Intradural lumbar disc herniation (ILDH) is special type of lumbar disc herniation in which the lumbar nucleus pulposus prolapses and enters the dura mater. This type of disease was first reported by Dandy in 1942; its incidence is highest in people aged 50–60 years, and it occurs in the lumbar 4/5 segment (1). In 2001, Mut et al. divided it into types A and B. Type A is the intradural type (more common at lumbar 4/5), and type B is the intrathecal nerve root type (more common at lumbar 5/sacral 1) (2). Difficult diagnosis and high misdiagnosis rate may be related to low incidence, lack of typical imaging features in radiological evaluation, and easily mimicked as metastatic disease, arachnoid cysts, infection or intradural extramedullary tumors. Because its preoperative diagnosis is difficult, it is easy to miss the diagnosis or missed diagnosis, affecting the postoperative efficacy. An ILDH at lumbar 2/3 was recently treated at our hospital. Microscopically assisted laminectomy, dura mater incision to remove the intradural disc, pedicle screw fixation regardless of fusion, surgical results are usually favorable. It is important to remove the total intradural disc without damaging the nerve, as residual protrusion is associated with poor postoperative outcomes. ILDH occurs below the lumbar 3/4 level and corresponds to the predilection level for disc herniation, mainly related to greater lower lumbar spine stress 92% of ILDH occurred below the lumbar 3/4 level, corresponds to the predilection level for disc herniation. The incidence of lumbar 2/3 was rarely low, mainly related to lower lumbar spine stress. In our report, we present a case of ILDH at lumbar 2/3 level and discuss the clinical presentations, typical imaging features, treatments and outcomes; and related literature was reviewed and analyzed. We present the following article in accordance with the CARE reporting checklist (available at https://apm.amegroups.com/article/view/10.21037/apm-22-1017/rc).

Case presentation

General conditions

The patient was a 65-year-old man who was admitted to our hospital with pain in his waist and back, and with bilateral radiating pain of lower extremities (mainly in the front of the bilateral hips, the outer thighs, and the outer calf, and accompanied by intermittent claudication) and fatigue for more than 2 weeks. The patient had previously undergone minimally invasive radiofrequency ablation of the intervertebral disc many years ago and had been free of low back pain or lower extremity pain after surgery. Magnetic resonance imaging (MRI) of the lumbar spine revealed a space-occupying lesion in the spinal canal at the level of the lumbar 2/3 intervertebral disc, and the patient was admitted to hospital for treatment.

Physical examination

On physical examination, physiological curvature of the lumbar spine was normal, and he had positive bilateral straight leg raising test at 50° and grade 3 muscle power in great knee extensors and hip flexors, grade 4 in right ankle dorsiflexion, dorsiflexion, and ankle plantar flexor strength; and left ankle dorsiflexion, ankle plantar flexor strength were grade 3. Right knee reflex and Achilles tendon reflex disappeared, left knee reflex and Achilles tendon reflex were weakened, and the bilateral Babinski sign (–). Preoperative MRI showed a round, low-density mass in the lumbar 2/3 spinal canal on T2-weighted images (Figure 1), a loss of continuity of the posterior longitudinal ligament (PLL) in the coronal view, and mixed heterogeneous signals in the dural sac (Figure 2). Enhanced MRI showed ring enhancement sign (Figure 3) and “hawk beak” sign. of the subdural protrusion (Figure 4). The PLL was continuously lost and showed high signal, and there was a diffuse annular large central protrusion. Preoperative diagnosis of lumbar 2/3 intradural space occupying lesions: intraspinal tumor? Disc herniation? Due to progressive decrease in muscle strength in both lower limbs, posterior microscopically assisted laminectomy, dural incision of the lumbar 2/3 was performed on day 2 after admission.

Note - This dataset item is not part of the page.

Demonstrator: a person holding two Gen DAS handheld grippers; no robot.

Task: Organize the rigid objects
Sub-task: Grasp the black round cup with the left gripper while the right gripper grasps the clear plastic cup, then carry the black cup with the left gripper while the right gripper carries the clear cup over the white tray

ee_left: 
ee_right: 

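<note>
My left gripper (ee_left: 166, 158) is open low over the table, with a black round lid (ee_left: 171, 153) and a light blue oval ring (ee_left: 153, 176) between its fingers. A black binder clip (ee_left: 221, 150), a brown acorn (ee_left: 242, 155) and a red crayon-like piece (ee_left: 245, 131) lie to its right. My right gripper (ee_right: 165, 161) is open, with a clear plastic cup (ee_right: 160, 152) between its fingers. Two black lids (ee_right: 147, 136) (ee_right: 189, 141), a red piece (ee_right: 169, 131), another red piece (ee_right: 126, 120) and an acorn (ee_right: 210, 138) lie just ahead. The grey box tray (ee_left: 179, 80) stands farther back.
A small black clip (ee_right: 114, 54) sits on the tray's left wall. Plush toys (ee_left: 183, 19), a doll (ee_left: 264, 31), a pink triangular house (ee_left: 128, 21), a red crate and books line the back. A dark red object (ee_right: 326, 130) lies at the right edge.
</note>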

Figure 1 T2-weighted image on magnetic resonance imaging showing a round, low-density, intradural mass in the lumbar 2/3 spinal canal (yellow circle). Scale bar: 1 cm. F, foot.

Figure 2 T2-weighted image on magnetic resonance imaging showing a loss of continuity of the posterior longitudinal ligament, and mixed heterogeneous signals (yellow arrow).

Figure 3 T1-weighted image on enhanced magnetic resonance imaging, the mass is seen with no central enhancement but peripheral enhancement, showing a typical ring enhancement sign (yellow circle). Scale bar: 1 cm. FR, foot right.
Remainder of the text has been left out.